China buys at least four U.S. soybean cargoes, seeking more - traders

CHICAGO (Reuters) - Chinese importers bought at least four cargoes, or about 240,000 tonnes, of U.S. soybeans on Monday for shipment beginning in July, two traders familiar with the deals said.

More sales are possible as a Chinese state owned firm had sought offers for up to 20 cargoes shipped from July to November from terminals along the U.S. Gulf Coast or the Pacific Northwest, the traders said.

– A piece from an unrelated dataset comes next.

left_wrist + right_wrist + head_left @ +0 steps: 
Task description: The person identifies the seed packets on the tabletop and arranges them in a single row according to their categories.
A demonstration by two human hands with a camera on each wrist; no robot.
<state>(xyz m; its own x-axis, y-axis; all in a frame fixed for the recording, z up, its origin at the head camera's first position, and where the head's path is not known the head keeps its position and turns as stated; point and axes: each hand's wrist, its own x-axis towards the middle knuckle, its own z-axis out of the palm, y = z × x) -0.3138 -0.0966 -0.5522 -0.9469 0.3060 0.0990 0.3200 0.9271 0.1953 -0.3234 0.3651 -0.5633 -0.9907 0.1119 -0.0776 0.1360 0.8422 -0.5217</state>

The purchases are the latest in a recent string of buying by China, which vowed to dramatically increase U.S. agricultural imports as part of a Phase 1 trade deal Beijing signed with the United States in January.

Soybean prices plummeted late last month to the lowest in nearly a year as the coronavirus pandemic has upended food supply chains and dragged down demand for feed and fuel.

China, the world's largest soybean importer, has been relying heavily on cheaper, newly harvested South American soybeans in recent months. A strong U.S. dollar .DXY and an historically weak Brazilian real has further encouraged buying from South America.

Monday’s U.S. soy purchases follow a series of U.S. farm commodities deals signed by Chinese importers since late April.

China plans to buy more than 30 million tonnes of U.S. crops, including 10 million tonnes of soybeans, for state stockpiles in part to help protect itself from supply chain disruptions caused by the coronavirus pandemic, sources told Reuters last month.

Sales to China so far in 2020 now total more than 3 million tonnes, but that is well short of the nearly 10 million tonnes of U.S. soybeans booked by China in the same time last year, according to U.S. Department of Agriculture data.

As part of the Phase 1 trade deal, China vowed to increase purchases of U.S. farm goods by at least $12.5 billion in 2020 and $19.5 billion in 2021, over the 2017 level of $24 billion. Soybeans, the most valuable U.S. agricultural export, are expected to represent a significant share of that.